## [EXERCISE AIM]
Pull every line of the entries that has the word "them".

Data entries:
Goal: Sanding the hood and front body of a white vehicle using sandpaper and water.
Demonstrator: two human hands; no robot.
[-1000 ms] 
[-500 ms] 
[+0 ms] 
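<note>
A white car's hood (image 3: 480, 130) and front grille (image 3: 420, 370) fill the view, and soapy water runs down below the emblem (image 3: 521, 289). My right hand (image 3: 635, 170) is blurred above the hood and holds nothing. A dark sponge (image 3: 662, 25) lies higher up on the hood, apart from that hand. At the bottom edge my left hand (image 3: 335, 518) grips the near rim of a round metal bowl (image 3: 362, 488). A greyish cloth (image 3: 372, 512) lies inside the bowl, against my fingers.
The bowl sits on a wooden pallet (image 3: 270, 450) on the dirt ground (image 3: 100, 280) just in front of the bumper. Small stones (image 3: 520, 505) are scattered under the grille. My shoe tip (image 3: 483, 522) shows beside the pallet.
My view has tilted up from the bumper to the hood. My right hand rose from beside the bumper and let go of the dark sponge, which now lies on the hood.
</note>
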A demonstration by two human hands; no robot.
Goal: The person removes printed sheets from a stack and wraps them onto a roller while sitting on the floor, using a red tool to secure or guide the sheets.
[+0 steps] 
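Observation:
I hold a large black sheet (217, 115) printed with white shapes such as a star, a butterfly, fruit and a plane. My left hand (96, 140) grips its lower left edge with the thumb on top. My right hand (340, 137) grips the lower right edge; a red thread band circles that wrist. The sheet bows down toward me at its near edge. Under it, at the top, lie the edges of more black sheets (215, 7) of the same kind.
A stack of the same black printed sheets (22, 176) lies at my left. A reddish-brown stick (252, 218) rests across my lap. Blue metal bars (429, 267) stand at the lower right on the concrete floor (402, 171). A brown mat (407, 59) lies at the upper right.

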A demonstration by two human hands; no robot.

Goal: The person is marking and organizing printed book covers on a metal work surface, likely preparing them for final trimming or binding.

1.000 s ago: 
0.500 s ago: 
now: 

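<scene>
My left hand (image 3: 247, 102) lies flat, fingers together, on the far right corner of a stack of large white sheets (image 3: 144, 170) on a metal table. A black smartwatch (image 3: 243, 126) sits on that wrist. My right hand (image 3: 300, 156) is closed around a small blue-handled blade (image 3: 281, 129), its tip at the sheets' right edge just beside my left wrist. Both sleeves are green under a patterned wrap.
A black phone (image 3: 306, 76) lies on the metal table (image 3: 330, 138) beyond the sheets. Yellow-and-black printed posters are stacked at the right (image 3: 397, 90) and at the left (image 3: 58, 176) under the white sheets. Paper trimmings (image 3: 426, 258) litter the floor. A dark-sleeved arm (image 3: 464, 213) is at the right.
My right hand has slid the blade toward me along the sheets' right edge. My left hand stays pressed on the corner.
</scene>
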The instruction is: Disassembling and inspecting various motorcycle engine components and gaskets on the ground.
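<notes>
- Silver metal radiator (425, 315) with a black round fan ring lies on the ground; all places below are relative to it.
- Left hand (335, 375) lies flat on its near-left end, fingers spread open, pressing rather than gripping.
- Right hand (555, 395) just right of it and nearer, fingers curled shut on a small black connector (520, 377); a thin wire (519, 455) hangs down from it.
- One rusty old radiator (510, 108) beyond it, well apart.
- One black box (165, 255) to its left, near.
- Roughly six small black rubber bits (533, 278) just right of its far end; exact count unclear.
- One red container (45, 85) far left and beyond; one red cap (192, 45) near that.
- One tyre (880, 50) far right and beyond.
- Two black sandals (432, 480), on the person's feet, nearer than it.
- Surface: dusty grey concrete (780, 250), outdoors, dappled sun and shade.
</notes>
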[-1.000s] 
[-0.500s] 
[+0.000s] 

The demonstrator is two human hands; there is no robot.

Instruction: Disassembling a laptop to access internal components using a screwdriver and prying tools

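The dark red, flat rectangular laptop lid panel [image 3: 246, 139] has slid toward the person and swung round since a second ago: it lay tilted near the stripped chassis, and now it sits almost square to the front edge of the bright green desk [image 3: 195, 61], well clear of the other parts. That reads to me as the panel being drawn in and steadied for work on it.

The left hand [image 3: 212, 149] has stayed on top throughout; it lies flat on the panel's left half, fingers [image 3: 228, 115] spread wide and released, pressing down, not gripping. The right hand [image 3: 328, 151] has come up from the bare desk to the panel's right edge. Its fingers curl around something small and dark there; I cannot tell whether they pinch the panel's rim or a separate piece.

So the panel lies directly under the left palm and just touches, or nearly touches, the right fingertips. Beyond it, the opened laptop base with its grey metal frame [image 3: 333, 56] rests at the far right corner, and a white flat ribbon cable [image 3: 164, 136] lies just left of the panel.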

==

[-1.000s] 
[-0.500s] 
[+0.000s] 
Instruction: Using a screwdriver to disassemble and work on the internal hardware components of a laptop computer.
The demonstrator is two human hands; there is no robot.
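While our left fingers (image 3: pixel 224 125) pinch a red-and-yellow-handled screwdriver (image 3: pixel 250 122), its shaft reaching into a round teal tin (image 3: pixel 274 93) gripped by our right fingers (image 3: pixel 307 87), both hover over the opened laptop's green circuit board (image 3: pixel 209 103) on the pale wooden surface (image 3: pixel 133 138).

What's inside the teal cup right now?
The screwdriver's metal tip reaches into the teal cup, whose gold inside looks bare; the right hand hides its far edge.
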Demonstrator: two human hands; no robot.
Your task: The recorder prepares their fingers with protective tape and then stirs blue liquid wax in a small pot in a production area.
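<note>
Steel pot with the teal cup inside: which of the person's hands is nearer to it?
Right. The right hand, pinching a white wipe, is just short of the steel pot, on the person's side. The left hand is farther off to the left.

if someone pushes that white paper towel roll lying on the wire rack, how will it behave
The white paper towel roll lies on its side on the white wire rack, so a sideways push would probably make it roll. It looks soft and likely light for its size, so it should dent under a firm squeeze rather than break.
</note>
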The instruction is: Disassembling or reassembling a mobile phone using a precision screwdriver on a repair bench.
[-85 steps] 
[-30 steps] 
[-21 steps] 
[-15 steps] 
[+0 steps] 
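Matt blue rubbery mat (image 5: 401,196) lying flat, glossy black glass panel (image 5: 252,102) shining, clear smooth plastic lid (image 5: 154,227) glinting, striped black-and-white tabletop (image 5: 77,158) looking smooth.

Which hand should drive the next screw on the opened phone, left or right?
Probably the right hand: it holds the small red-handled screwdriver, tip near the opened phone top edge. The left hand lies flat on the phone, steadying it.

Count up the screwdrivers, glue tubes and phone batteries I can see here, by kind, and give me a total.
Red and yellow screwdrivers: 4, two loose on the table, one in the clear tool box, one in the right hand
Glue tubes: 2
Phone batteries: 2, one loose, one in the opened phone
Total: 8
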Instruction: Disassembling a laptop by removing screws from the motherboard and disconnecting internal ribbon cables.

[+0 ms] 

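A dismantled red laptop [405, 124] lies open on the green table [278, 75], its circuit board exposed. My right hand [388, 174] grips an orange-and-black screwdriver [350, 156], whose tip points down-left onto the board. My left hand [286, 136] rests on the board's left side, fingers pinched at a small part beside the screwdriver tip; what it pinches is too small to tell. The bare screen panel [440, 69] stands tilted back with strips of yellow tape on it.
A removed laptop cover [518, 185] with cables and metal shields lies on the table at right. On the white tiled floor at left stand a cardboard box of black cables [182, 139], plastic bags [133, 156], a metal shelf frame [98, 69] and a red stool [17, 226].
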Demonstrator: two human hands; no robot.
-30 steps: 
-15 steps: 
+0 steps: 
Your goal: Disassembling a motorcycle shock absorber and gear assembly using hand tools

## [ANSWER SECTION]
Goal: The person removes printed sheets from a stack and wraps them onto a roller while sitting on the floor, using a red tool to secure or guide the sheets.
Goal: The person is marking and organizing printed book covers on a metal work surface, likely preparing them for final trimming or binding.

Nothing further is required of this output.